Servers get hot from spinning all day. And if they get too hot they are liable to overheat and shut down, which is the last thing that a data center wants. So, lots of time and energy is spent on systems that cool servers.

At first, lots of air conditioners were shoved into server rooms, but since these servers were running for 24 hours a day, the cooling costs went through the roof.

So, Google went with an easier option, free cooling—which is just what it sounds like. They simply decide to build a data center in cold places, and let Mother Nature be their cooling system.

With free cooling alone, Google has reduced its global cooling energy bill by 12 percent. “It’s not quite as simple as just opening the windows, “says Dan Costello, Google’s global data center operations officer, “but it’s pretty close.”
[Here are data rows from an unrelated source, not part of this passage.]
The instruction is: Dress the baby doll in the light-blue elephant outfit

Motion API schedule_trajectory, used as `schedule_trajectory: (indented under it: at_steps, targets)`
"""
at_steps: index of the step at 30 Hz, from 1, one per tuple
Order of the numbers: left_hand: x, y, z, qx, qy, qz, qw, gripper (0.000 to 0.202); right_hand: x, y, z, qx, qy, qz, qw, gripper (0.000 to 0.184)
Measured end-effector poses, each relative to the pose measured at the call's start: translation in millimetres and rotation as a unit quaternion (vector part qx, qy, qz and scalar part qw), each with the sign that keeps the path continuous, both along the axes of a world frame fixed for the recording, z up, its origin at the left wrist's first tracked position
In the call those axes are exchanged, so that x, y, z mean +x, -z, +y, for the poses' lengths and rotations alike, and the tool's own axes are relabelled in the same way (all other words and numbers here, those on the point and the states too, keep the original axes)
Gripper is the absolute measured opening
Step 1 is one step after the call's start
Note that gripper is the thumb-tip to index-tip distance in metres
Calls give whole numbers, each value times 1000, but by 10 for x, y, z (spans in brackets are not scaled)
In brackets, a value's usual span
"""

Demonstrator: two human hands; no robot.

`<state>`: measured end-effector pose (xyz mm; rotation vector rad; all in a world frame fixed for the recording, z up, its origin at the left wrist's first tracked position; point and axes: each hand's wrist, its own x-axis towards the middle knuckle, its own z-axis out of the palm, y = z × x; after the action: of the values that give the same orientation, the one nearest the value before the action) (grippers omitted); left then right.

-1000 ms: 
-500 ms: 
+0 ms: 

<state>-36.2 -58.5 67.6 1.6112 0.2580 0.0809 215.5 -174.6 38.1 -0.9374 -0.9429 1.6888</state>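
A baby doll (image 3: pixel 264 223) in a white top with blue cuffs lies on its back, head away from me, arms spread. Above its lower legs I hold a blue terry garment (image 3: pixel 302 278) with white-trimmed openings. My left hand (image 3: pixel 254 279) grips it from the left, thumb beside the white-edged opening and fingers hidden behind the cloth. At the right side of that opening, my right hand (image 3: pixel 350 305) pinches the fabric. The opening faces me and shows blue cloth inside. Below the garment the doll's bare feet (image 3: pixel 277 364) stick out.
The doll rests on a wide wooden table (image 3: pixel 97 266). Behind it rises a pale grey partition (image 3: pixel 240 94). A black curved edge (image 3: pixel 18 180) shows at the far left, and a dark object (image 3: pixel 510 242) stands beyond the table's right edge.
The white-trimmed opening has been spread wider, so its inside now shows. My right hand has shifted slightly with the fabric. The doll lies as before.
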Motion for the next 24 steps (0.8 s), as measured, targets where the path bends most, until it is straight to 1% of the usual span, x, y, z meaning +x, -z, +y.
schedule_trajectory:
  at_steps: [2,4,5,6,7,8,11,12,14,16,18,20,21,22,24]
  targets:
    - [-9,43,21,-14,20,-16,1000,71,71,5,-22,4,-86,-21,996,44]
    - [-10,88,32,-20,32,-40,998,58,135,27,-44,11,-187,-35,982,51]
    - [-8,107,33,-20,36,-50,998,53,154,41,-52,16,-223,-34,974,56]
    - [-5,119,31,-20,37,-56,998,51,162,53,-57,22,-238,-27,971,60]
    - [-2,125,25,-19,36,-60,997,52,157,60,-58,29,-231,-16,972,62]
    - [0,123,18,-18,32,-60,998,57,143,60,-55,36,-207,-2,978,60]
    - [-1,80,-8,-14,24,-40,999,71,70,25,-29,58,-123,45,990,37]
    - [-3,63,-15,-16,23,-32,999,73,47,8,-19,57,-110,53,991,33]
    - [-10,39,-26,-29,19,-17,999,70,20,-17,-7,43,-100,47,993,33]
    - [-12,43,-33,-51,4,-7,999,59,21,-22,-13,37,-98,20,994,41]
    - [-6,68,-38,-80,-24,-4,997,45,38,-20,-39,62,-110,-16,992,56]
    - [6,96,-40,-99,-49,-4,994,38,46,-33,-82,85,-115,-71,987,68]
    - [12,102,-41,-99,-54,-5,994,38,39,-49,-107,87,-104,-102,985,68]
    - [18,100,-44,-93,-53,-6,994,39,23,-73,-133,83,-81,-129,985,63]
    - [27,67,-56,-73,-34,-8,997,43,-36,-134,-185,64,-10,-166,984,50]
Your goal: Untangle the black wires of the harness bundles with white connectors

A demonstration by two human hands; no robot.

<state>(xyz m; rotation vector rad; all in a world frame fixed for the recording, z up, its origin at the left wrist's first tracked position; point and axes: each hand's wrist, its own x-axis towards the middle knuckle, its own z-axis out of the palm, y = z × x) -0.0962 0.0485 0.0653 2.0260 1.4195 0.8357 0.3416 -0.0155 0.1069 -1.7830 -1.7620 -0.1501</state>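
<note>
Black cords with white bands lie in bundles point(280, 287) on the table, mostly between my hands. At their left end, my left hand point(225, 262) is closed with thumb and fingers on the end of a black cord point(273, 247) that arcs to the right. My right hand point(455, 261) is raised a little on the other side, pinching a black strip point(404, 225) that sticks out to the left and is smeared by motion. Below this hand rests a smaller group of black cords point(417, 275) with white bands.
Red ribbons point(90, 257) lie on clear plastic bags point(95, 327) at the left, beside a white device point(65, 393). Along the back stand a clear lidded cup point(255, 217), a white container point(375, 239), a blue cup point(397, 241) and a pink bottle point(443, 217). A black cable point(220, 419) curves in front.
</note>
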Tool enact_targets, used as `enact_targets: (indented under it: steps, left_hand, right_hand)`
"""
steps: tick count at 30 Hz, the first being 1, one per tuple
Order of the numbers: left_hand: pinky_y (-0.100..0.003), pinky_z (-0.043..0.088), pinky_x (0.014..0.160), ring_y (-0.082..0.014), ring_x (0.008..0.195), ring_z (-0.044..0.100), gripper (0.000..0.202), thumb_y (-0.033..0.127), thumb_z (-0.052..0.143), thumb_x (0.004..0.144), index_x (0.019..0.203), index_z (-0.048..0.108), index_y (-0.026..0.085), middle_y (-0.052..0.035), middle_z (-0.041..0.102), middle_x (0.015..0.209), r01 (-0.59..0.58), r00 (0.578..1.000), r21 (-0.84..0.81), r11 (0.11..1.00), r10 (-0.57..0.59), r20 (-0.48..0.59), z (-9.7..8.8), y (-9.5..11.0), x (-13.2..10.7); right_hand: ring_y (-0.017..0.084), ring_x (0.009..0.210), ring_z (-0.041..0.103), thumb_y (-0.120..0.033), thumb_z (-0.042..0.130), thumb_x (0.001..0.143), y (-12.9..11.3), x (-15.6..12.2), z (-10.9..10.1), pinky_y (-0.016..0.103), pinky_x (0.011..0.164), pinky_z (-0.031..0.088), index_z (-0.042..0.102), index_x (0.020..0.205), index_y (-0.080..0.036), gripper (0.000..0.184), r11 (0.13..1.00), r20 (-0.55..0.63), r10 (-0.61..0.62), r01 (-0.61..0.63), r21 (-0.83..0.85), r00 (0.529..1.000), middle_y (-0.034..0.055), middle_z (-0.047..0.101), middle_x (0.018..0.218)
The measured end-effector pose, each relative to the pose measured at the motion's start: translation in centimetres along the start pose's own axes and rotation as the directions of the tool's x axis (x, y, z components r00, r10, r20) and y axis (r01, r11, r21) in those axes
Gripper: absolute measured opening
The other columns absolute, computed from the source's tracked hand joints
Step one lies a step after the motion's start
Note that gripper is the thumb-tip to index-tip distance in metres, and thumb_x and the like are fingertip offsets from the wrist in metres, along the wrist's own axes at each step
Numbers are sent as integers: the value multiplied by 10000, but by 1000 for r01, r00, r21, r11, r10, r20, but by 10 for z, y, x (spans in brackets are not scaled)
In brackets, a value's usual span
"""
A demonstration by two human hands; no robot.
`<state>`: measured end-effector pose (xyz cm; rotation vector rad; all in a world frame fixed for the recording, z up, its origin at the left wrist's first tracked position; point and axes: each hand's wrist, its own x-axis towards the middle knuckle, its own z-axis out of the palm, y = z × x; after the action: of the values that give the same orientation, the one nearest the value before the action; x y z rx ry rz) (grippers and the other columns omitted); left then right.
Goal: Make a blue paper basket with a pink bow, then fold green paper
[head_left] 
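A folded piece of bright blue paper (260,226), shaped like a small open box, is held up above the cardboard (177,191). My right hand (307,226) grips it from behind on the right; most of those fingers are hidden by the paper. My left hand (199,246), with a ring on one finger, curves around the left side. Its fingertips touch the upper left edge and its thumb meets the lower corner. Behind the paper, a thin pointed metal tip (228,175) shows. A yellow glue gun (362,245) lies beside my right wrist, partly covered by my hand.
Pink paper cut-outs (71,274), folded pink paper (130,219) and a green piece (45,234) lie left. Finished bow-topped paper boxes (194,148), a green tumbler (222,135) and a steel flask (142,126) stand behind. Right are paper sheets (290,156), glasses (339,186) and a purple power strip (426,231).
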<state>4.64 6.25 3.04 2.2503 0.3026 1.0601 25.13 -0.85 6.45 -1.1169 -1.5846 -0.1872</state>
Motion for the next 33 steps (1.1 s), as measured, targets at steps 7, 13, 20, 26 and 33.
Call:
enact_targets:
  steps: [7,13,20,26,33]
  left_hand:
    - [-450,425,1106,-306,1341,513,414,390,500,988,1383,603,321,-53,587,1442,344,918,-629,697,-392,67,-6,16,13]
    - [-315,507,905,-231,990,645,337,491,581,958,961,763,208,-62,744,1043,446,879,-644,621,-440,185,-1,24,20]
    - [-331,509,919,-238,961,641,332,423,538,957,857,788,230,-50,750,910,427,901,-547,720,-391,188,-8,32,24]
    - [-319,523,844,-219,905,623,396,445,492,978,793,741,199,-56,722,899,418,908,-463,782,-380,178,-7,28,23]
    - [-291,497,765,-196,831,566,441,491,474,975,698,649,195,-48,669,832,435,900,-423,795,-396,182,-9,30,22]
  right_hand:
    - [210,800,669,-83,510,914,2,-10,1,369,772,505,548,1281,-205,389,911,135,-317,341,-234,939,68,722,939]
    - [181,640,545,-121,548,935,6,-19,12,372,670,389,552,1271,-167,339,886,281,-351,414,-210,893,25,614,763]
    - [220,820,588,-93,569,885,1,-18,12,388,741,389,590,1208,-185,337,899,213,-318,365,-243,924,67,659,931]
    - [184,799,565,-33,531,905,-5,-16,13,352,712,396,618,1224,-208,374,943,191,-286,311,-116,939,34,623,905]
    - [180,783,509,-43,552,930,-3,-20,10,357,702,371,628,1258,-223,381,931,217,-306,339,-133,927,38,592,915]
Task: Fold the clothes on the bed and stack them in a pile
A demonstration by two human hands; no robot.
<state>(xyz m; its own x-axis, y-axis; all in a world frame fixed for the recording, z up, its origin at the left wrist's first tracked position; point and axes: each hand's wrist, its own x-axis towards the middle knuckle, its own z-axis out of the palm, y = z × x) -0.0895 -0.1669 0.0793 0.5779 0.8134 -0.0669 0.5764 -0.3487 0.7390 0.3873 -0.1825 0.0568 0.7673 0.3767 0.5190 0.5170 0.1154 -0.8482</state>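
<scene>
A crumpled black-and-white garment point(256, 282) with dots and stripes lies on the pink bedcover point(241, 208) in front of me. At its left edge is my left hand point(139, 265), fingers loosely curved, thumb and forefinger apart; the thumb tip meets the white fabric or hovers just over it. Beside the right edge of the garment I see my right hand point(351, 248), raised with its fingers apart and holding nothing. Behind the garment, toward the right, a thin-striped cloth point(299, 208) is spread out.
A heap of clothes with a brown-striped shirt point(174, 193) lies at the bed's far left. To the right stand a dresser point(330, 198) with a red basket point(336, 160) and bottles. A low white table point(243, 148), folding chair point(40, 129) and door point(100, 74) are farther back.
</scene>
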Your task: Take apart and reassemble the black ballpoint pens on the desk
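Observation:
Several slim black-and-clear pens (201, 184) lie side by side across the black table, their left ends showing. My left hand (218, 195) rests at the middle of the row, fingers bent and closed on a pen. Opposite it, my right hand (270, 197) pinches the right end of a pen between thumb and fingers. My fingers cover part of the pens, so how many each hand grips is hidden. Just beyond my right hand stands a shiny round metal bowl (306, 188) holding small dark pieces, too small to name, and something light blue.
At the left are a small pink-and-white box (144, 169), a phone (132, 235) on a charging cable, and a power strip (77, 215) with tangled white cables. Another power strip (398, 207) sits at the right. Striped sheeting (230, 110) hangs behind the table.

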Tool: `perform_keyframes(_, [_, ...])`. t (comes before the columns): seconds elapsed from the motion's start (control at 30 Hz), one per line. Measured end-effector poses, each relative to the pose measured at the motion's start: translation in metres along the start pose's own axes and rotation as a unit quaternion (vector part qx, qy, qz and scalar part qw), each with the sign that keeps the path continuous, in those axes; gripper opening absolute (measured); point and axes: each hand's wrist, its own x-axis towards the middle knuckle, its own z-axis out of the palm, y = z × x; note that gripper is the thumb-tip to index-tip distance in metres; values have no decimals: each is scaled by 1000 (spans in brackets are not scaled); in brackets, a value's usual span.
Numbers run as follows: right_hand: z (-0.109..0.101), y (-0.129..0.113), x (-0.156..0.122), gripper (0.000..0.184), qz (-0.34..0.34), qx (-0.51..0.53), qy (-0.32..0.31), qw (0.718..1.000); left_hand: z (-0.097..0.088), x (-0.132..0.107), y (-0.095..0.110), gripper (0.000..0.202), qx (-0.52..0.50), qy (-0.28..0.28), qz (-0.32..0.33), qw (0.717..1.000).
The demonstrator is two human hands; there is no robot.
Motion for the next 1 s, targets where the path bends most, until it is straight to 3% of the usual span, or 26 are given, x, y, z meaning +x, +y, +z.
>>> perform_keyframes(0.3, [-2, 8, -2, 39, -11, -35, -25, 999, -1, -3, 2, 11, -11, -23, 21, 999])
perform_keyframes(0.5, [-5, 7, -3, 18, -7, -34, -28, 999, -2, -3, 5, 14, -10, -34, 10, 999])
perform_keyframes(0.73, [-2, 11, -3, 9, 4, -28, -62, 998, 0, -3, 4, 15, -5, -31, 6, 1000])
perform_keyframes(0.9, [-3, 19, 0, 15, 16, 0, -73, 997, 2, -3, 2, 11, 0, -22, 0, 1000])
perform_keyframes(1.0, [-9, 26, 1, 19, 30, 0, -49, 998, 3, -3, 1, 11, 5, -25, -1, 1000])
Is It Possible to Close the Energy Loop?

Now we are even seeing the first data center so efficient, it actually cleans the environment.

The EcoDataCenter project in Sweden will be the first “negative carbon emission data server” in the world. That means this data server doesn’t emit any carbon at all, and it’s actually is actually cleaning carbon from the air.

How is that possible? Bengt Gustafsson, CEO of Falu Energi & Vatten explains, “We are connecting the data center to an already sustainable energy system and can make use of all the energy. Thereby we are building the very first climate positive data center in the world.”

Think about it this way, data centers are energy transformation devices. They take in electrical energy and export heat. In fact, more than 98 percent of the electricity is turned into heat, which can be used, rather than thrown out.

Using data center efficiency metrics, data centers will be able to make power that they sell back to the community. In effect, they will become power stations that benefit the community twice.